È quest’ultima stupenda intuizione dell’illustre opinionista la vera, grande,
imperdonabile colpa dell’antipolitica al potere: avere ridotto la gente del bel
paese “a minorenni”. Se non a minorati. Minorati, che han perso l’uso
corretto della bussola preziosa che avrebbe dovuto guidarli nel proclamare e
pretendere i propri diritti di cittadinanza e ad esercitare i propri doveri che
quella cittadinanza impone. Prosegue Barbara Spinelli: (…). È perché siamo a questo
punto che i politici vagano nelle loro trincee come soldati mutilati, e si
fanno avanti i Guidatori: banchieri, tecnici, e poteri terzi come i magistrati,
e ecclesiastici che da tempo non dovrebbero neanche sfiorare il potere. Al
posto della politica, dunque del dividersi costitutivo della democrazia,
s’installa la clinica: la tecnica che ci sdraia tutti quanti sul klìne, a
letto. Da quella minorità ricercata e dispensata colpevolmente a piene
mani dall’antipolitica che è al potere ne è derivata una situazione non nuova
ma sempre più avvilente che Barbara Spinelli così descrive: (…). La
convinzione di partenza è che il ceto politico soffra di vizi congeniti, che il
conflitto di idee non sia che rissa letale, e che il grande unico rimedio sia
la Repubblica dei Sapienti: competenti economici, o custodi della legalità come
i magistrati, o cultori dell’ordine morale e dei propri privilegi come chi
serve la Chiesa. Anche la parola laicità scompare dai bollettini medici. Grazie
alla loro speciale esperienza, o divina illuminazione, i Sapienti sono i soli
ad afferrare, come in Platone, la vera essenza dello Stato.

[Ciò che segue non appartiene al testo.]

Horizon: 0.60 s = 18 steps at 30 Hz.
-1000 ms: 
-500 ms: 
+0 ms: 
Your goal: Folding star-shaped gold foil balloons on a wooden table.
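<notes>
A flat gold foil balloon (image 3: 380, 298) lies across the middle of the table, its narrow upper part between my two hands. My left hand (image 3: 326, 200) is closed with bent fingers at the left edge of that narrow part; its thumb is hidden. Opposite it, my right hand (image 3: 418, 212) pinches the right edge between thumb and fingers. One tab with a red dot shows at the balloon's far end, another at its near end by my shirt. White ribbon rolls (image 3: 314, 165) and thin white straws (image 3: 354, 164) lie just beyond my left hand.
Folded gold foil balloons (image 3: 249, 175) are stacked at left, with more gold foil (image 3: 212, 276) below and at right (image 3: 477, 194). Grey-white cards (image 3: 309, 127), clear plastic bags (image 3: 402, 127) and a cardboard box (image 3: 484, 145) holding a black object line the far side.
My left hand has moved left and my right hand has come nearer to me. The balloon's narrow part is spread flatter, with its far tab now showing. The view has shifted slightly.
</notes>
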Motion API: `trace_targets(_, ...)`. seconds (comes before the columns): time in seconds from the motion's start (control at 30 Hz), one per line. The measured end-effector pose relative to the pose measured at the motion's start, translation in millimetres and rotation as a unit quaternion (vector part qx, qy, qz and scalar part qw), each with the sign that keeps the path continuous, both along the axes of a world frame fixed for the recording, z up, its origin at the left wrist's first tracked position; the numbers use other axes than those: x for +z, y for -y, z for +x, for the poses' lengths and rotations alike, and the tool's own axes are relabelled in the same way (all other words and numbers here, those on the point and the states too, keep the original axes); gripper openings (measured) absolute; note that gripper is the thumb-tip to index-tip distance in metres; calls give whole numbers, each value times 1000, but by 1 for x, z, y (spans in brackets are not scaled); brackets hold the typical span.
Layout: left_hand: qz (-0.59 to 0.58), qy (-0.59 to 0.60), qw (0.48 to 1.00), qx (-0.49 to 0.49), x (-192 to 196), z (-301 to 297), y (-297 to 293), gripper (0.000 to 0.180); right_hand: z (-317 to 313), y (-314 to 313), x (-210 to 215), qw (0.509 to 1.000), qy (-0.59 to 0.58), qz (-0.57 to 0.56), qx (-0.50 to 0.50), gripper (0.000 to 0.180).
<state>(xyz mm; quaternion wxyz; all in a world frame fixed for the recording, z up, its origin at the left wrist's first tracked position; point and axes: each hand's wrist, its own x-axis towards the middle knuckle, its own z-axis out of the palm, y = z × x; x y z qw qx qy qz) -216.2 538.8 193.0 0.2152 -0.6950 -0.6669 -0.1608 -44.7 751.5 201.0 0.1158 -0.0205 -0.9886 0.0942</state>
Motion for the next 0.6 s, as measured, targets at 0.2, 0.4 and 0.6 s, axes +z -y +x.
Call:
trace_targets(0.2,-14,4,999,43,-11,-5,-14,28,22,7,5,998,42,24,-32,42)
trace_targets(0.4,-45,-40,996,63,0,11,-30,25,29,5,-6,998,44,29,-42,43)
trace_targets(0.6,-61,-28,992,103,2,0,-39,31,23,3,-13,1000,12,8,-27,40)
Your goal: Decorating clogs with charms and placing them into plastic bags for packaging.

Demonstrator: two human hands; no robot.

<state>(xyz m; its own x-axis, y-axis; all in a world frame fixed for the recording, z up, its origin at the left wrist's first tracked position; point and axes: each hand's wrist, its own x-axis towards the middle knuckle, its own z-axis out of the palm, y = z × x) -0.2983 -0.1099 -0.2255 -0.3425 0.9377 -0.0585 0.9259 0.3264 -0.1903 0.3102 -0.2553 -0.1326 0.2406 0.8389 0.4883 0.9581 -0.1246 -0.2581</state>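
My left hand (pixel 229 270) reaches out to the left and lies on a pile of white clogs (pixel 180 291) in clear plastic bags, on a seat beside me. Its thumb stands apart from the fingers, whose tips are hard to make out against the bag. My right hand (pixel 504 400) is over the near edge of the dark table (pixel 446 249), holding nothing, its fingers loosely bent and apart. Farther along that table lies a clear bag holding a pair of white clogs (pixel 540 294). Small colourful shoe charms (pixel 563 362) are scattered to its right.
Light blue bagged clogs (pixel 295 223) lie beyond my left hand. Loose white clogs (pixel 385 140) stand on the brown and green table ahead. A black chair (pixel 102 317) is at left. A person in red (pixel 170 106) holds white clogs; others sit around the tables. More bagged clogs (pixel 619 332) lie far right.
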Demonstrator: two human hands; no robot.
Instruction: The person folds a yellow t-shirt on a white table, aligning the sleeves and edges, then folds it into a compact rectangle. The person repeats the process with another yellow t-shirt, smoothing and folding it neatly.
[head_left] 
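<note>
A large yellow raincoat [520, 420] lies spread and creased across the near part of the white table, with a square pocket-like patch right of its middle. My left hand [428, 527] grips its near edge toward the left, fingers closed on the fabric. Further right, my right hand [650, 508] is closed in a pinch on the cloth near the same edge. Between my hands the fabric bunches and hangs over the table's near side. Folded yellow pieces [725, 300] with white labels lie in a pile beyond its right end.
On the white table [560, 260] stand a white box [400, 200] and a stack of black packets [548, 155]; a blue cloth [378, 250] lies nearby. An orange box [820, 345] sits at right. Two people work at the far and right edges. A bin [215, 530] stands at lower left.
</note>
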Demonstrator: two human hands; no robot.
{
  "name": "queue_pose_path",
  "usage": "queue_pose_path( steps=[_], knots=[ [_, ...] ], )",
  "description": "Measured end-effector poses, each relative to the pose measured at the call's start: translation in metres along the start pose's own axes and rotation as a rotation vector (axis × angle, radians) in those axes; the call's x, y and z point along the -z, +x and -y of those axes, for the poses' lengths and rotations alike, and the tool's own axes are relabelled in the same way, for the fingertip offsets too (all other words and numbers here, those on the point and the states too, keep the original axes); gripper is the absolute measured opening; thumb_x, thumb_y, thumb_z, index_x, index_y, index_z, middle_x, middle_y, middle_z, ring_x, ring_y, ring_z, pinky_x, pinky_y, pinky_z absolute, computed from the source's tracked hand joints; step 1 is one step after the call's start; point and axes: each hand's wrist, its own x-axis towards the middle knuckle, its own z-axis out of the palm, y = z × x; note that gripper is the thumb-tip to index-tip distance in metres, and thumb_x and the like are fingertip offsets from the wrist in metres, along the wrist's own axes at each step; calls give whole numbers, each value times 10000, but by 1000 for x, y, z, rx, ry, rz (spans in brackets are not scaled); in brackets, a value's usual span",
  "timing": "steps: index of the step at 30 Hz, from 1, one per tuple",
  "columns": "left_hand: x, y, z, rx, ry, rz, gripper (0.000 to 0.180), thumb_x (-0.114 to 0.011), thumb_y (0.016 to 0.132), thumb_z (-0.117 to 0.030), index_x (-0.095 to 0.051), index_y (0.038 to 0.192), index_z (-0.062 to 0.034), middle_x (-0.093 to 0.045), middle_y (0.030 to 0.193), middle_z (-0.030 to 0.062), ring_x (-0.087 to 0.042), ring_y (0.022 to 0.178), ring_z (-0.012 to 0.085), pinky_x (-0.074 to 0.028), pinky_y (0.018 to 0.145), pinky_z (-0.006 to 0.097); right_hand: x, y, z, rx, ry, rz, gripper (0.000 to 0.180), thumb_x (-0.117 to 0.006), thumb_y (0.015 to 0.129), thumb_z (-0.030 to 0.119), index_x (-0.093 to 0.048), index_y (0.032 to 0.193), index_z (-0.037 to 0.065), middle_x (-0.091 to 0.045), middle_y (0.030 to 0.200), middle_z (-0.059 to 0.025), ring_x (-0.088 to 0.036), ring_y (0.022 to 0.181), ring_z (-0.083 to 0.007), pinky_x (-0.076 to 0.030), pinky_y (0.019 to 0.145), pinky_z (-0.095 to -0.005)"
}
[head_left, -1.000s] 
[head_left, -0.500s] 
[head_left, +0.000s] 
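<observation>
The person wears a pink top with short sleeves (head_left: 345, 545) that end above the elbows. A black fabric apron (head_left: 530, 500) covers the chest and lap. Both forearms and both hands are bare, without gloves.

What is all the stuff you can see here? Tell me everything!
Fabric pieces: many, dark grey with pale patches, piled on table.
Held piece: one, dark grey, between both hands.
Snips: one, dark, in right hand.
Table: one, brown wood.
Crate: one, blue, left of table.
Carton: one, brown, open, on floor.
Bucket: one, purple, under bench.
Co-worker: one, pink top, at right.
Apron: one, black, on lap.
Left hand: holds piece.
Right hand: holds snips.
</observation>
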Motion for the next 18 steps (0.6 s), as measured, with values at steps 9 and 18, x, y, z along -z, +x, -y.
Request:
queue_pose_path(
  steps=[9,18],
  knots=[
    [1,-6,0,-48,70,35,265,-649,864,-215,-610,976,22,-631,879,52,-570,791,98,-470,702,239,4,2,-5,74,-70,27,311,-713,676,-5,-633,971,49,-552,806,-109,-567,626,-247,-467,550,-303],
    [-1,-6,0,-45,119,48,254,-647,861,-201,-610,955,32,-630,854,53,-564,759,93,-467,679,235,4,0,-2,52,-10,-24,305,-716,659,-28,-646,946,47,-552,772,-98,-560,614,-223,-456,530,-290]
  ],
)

E l’Essenza è per
definizione Una: il Sapiente moderno non ama contare fino a due né tantomeno
fino a tre, che consente la tripartizione fra potere legislativo, esecutivo e
giudiziario. Ut Unum Sint, perché siano una cosa sola. Fa impressione, perché
la teologia politica rifà capolino: i messianesimi totalitari del ’900 si
proponevano proprio l’apocalittico unanimistico approdo cui oggi mirano tanti
inviati della società civile, stufi di intralci politici o giudiziari. E
così è potuto accadere che i responsabili della mancata attuazione della Carta
si propongano oggigiorno come nuovi rivoltosi e capipopolo capaci di mettere a
posto le cose: (…) Non a caso i Guidatori annunciano Rivoluzioni guardandosi l’un
l’altro di sbieco. (…). Lo straripare della parola rivoluzione vuol dire che
c’è, diffusa, ansia di piazza pulita. Di una sorta di immacolata rigenerazione,
che azzeri la storia dimenticandola. C’è voglia di mandare in cantina partiti e
politici inadempienti: che reimparino, nell’aiuola dell’antipurgatorio
riservata da Dante ai Re Negligenti, il governare disappreso. Da anni si evita
perfino il nome Italia. Provate ad ascoltare i politici o i nuovi Guidatori. In
genere dicono «questo paese», o «questi paesi qui»: quasi dissociandosi,
altezzosi, da uno Stato italiano cui sono estranei e che sta lì per terra. Lo
spettacolo è avvilente ed incute timore poiché dai nuovi che si propongono alla
guida del bel paese giunge un messaggio che nuovo non è, poiché è il messaggio
alla filosofia del quale l’antipolitica al potere ha ispirato il suo agire,
l’agire che non ha posto al primo punto della sua “agenda” l’equità che
dovrebbe soccorrere la dirompente “questione sociale”. Scrive, a quasi
chiusura del Suo straordinario pezzo, Barbara Spinelli: (…). Ai comandi, in assenza
dell’Europa politica: un potere che rende conto ai mercati più che ai cittadini
(la regale immunizzazione della Presidenza della repubblica – il segreto sempre
più ampio che essa può invocare – è stato il segno precursore della
Rivoluzione, nel 2012). La democrazia è in mutazione, e in fondo siamo grati a
chi, cancellandola dai dizionari, ce lo rivela. (…). Che sia questo il
messaggio che il novello anno ci ha voluto consegnare? È la prima cronaca
barbara dell’anno nuovo. Auguri ancora.